Yr most obdt hmble srvt,
Jenna


----------



## Shizen Shigoku (Aug 6, 2006)

did nishio-ryu for about 4 years
would like to get back into it one of these days . . .


----------



## agranjero (Aug 10, 2006)

I practice and teach Yoseikan Budo. Originally considered a branch of aikido because Minoru Mochizuki was a direct student of O Sensei, it is still included as and aikido style. While we use much in the way of aikido for our entries and techniques, the son of Minoru Mochizuki, Hiroo Mochizuki, believes that his father's martial art should have been called a soft jiujitsu.  The son, by the way, was also a direct student of Ueshiba in the 50's, so his work could qualify him as teaching an aiki style but Yoseikan Budo is much more than that.
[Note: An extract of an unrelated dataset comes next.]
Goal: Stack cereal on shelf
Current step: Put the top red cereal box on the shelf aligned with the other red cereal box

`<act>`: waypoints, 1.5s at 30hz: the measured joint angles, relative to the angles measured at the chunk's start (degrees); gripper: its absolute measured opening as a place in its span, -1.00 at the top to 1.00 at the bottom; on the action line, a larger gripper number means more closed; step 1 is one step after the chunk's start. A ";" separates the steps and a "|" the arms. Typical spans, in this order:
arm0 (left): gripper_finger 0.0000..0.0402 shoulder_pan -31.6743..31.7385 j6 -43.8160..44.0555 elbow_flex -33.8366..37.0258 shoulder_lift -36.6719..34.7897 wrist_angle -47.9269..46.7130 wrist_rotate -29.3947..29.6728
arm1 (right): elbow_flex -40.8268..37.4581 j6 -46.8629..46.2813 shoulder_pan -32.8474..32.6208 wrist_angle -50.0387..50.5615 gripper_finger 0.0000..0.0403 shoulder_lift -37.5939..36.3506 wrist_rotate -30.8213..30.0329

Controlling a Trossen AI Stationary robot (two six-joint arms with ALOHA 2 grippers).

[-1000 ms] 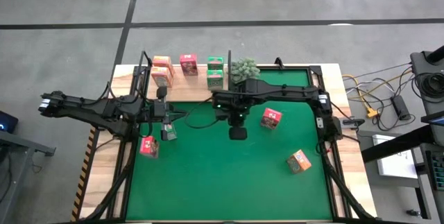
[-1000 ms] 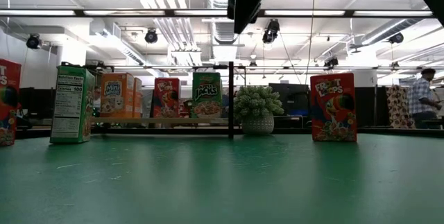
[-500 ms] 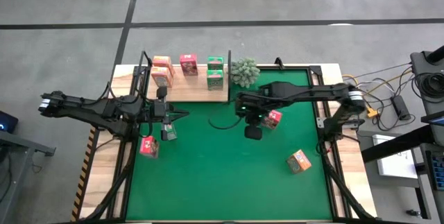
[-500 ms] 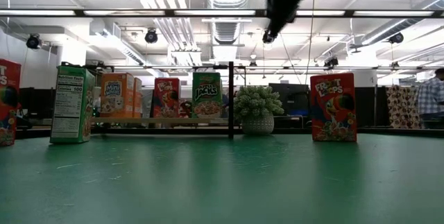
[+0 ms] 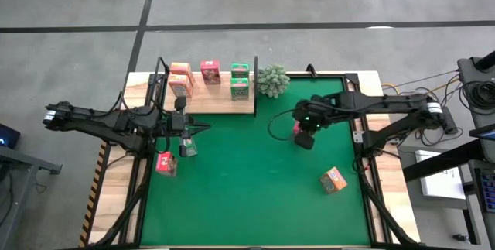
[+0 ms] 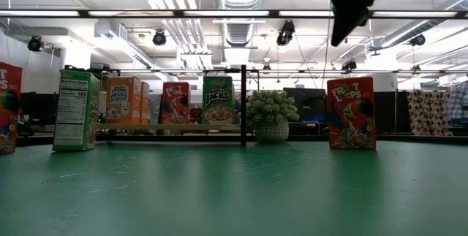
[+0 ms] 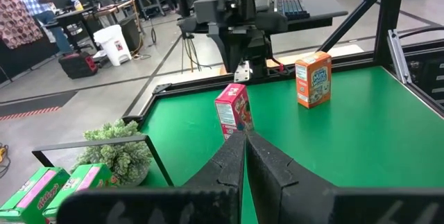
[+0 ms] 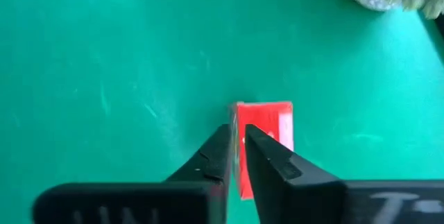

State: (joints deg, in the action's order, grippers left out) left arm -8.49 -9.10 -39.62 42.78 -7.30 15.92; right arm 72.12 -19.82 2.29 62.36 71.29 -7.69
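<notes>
High view: straight down over whole green rectangular mat (image 5: 247, 188), far off
Low view: mat level, faces across toward light wood shelf board (image 6: 172, 128) and room behind
Left wrist view: looks across mat, shares pink-red printed cardboard box (image 7: 233, 110) with right wrist view (image 8: 267, 141), which looks steeply down, close

We see a large green mat (image 5: 255, 180) covering most of a light wood tabletop (image 5: 116, 203), black-and-yellow hazard tape (image 5: 98, 180) down its left edge. Bushy grey-green plant in a pale pot (image 5: 271, 80) at the mat's far edge. Cables, orange plug (image 5: 416, 124) on grey floor, right.
</notes>
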 joint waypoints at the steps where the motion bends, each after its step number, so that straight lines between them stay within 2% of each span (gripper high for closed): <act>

I have trained in aiki dojo, aikikai and others and my Yoseikan training makes it possible for me to get along well there, but my experience in many of those dojo is that aiki is being practiced for many different reasons. In some dojo, it is more of (not totally) a spiritiual experience that is directed at learning harmony. In others, more time is spent on self defense aspects. In my dojo, punching, kicking, throws, groundwork and weapons are all done and our goal is to be able to do the technique from any attack. 
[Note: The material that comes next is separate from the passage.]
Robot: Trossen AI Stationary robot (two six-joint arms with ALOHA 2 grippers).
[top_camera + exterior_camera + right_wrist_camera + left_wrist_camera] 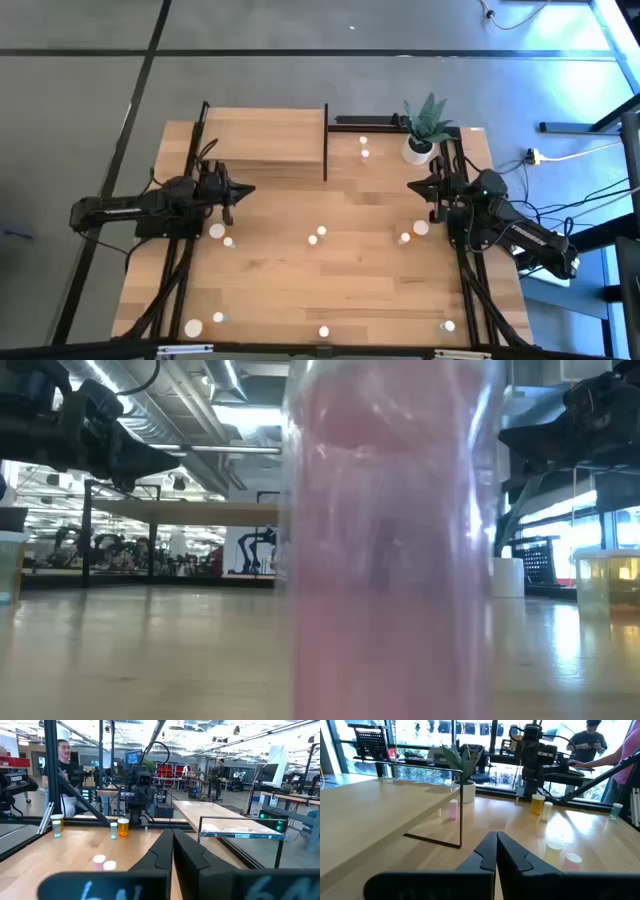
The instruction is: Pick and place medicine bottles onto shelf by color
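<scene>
Both arms idle, empty. Left end effector (245, 189) clenched; nearest medicine bottles (222, 236) upright on the bench, just behind its tips. Right end effector (416, 185) clenched. Shelf (265, 140) just ahead of left.

Left gripper (248, 189) and right gripper (413, 184) both hover closed, pointing inward at each other.

I am not finding any text, label, brand, number or sign that I can read in any view. The bottle labels are too small or blurred for me to make out, and the screens and signs in the room behind the table are showing only as bright patches of colour.
</scene>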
It is partially in how you approach aiki (in my opinion) and partially in how you actually train. Most aiki dojo are characterized by people doing nice, flowing large circular technique that are effective and interesting to watch. But in Yoseikan and a few of the harder forms of aiki, the circles are much smaller, much shorter and the power of the technique is ratcheted up significantly.

Aiki, in some respects, is in the eye and heart of the beholder.


----------



## Aikironin (Aug 29, 2006)

Well style and emphasis on aiki or circular vs. whatever, run the gamut amongst many dojo and even within the dojo themselves.  I.e. ASU isn't essentially Aikikai, it is Aikikai.  Aikikai is a loose term covering an umbrella of various organizations each of which has various interpetations of O'sensei's teachings.  For example, ASU is run by Mitsuigi Saotome who was a student of Osensei but primarily technique wise influenced by Seigo Yamaguchi Sensei.  This is more apparent in William Gleason's waza who is/was a student of both.  Aikikai can be soft like Saotome at times, or hard like K. Chiba or "basic" like Saito's Iwama ryu, which up to a few years ago was still "aikikai".  Yoshinkan FWIW was formed as Gozo Shioda viewed himself upon being repatriated after WWII as the heir apparent to becoming Head instructor only to find out Osensei gave that position to his son.  Thus asking for and receiving Osensei's blessing to form yoshinkan, which stylistically is closer to pre war Aikibudo. Agranjero already explained Yoseikan sufficiently, so I won't redress it here.  To me what it essentially comes down to is this, are you studying the art of Aikido as established By Osensei and currently carried forth by Sandai Doshu, or someone else's intrepretation of that art?


----------



## morph4me (Sep 19, 2006)

I train in Nihon Goshin Aikido, I have also trained Aikikai and Tomiki and have visited several dojo's of those styles as well as several NGA dojo's. Each dojo has it's own "flavor" even within the same style. I have seen in each style, harder and softer attacks and defenses, larger circles and almost linear movement. I have been told alternatley that I am too rough or too soft, that I move too much or not enough, that I should fall or tap sooner, or am falling or tapping too soon. I have taken something from each approach, and, while I prefer my NGA training for my own reasons, I see the value in each approach. 

I do question the idea of not hurting your attacker though. It seems to me that if the attacker is not trained in ukemi, he's going to get hurt regardless of your intent. It also seems to me that if both of us are worried about his safety, there's nobody left to worry about my safety.


----------



## tempus (Sep 19, 2006)

I train in NGA as well and I am currently testing for my brown belt.  I am going to hit the cardio heavy soon to get ready for the attack line.  I have learned that there are many ways to do a technique, just remember to do the correct technique in front of the sensei that told you to do it that way


----------